Sulle ali dell'onore, la recensione
La missione di Sulle ali dell'onore è chiara e nobile, ma lo stile scelto è il più difficile e per nulla padroneggiato dal film
La recensione di Sulle ali dell'onore, il film di Prime Video sul primo pilota afroamericano dell'esercito statunitense
Questa è la storia di patriottismo e fatica, quindi puramente statunitense, del primo aviatore afroamericano ad essere stato decorato, morto in azione, e considerato una figura pionieristica per come si era fatto strada tra i ranghi militari negli anni ‘50, periodo in cui gli afroamericani erano largamente malvisti. Questa storia senza una regia più che esperta, capace di ottemperare agli obblighi di intreccio e di genere con il minimo sforzo e il minimo del minutaggio indispensabile, e nel frattempo in grado di muoversi tra le pieghe di questa narrazione per dire tutt’altro (quello che gli preme), leggere il proprio tempo e in controluce il ruolo stesso nel cinema all’interno di un sistema come quello narrato, è niente. È cinema televisivo della specie più antica, e quindi peggiore.

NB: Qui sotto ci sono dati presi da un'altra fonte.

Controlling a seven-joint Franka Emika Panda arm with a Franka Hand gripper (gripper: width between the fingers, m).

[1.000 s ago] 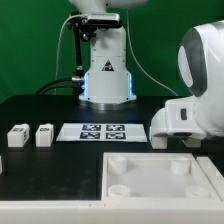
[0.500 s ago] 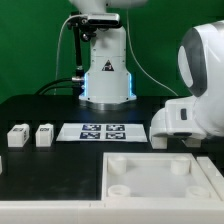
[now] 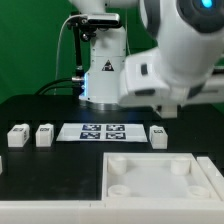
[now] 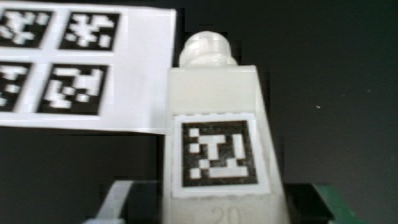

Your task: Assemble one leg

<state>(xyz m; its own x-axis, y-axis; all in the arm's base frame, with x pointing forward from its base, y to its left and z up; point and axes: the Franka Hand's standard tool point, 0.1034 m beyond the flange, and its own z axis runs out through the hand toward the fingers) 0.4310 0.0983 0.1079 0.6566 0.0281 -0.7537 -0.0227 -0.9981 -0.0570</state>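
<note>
A leg (image 3: 157,135), a small white block with a black-and-white tag, stands on the black table just to the right of the marker board (image 3: 103,131) in the exterior view. In the wrist view this leg (image 4: 217,140) fills the middle, tag facing the camera, with a rounded peg at its far end. My gripper (image 4: 222,208) straddles it with the jaws open; a dark gap shows on each side between the fingers (image 4: 128,200) and the leg. In the exterior view the arm hangs above the leg. Two more legs (image 3: 17,135) (image 3: 44,134) stand at the left.
The large white tray-like part (image 3: 205,178) with round corner sockets lies at the front right. The robot base (image 3: 105,75) stands behind the marker board (image 4: 71,60). A further white piece (image 3: 1,165) shows at the left edge.
The arm has risen from low at the exterior view's right. The leg it covered now stands uncovered on the table beside the marker board.
</note>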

Sulle ali dell’onore vorrebbe realizzare la missione stessa del cinema hollywoodiano classico, cioè mettere una tecnica sopraffina al servizio di un’ideologia, non farsi schiacciare dalle proprie finalità e dalle proprie posizioni (nei confronti del paese, dell’esercito ma chiaramente nei confronti del razzismo) e anzi dominarle e irregimentalrle come farebbe Steven Spielberg o come avrebbero fatto Wyler e Hawks, attraverso la maniera in cui padroneggiavano (o padroneggiano) ma la messa in scena. Ma è così evidente che non ne sia in grado J. D. Dillard da farsene dominare, come un qualsiasi scarso regista di propaganda, uno di quelli che pensano di usare le immagini per mettere la luce su un’idea e invece sono le immagini che loro stessi generano a svelare qualcosa su di loro, la superficialità della loro ideologia e la smaccata parzialità della loro mentalità.